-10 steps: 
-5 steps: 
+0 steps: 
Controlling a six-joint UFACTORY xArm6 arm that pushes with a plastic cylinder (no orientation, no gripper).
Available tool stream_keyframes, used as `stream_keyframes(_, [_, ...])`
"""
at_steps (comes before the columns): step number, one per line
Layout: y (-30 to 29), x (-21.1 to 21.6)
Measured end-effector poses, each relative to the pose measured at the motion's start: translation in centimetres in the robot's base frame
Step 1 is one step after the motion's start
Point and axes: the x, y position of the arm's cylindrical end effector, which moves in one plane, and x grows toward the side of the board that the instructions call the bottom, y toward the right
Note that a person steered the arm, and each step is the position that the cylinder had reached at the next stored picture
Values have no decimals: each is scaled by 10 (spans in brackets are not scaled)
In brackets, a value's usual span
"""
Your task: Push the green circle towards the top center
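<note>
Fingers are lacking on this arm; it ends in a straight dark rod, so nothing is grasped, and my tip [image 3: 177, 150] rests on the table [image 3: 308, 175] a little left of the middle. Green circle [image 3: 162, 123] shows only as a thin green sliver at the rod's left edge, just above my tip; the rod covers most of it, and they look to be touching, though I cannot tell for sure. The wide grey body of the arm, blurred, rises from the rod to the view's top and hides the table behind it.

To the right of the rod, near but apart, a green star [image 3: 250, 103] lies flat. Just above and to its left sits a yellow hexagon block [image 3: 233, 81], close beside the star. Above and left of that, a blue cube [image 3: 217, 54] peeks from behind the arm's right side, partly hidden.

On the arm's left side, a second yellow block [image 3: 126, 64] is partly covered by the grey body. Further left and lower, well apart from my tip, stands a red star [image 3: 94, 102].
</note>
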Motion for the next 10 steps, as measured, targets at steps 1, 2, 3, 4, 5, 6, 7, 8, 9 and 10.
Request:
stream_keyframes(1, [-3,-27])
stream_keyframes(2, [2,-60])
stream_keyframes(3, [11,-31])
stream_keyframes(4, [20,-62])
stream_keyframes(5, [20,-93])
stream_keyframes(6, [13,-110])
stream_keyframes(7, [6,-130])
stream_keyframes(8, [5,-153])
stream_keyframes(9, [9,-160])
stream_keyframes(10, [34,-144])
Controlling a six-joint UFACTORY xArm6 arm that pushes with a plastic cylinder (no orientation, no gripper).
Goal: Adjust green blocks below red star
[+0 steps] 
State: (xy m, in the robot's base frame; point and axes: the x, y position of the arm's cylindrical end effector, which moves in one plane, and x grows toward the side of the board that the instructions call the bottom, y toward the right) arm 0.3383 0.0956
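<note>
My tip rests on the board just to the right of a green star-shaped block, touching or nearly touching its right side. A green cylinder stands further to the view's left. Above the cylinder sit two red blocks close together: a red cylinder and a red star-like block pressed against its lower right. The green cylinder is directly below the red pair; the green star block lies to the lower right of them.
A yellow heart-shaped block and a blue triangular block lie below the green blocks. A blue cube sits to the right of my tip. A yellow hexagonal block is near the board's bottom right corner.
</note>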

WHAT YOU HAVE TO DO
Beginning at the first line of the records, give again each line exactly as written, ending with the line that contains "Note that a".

TASK SOLUTION
-10 steps: 
-5 steps: 
+0 steps: 
Controlling a six-joint UFACTORY xArm6 arm that pushes with a plastic cylinder (no orientation, no gripper).
Available tool stream_keyframes, used as `stream_keyframes(_, [_, ...])`
"""
at_steps (comes before the columns): step number, one per line
Layout: y (-30 to 29), x (-21.1 to 21.6)
Measured end-effector poses, each relative to the pose measured at the motion's start: translation in centimetres in the robot's base frame
Step 1 is one step after the motion's start
Point and axes: the x, y position of the arm's cylindrical end effector, which moves in one plane, and x grows toward the side of the board that the instructions call the bottom, y toward the right
Note that a person steered the arm, and each step is the position that the cylinder had reached at the next stored picture

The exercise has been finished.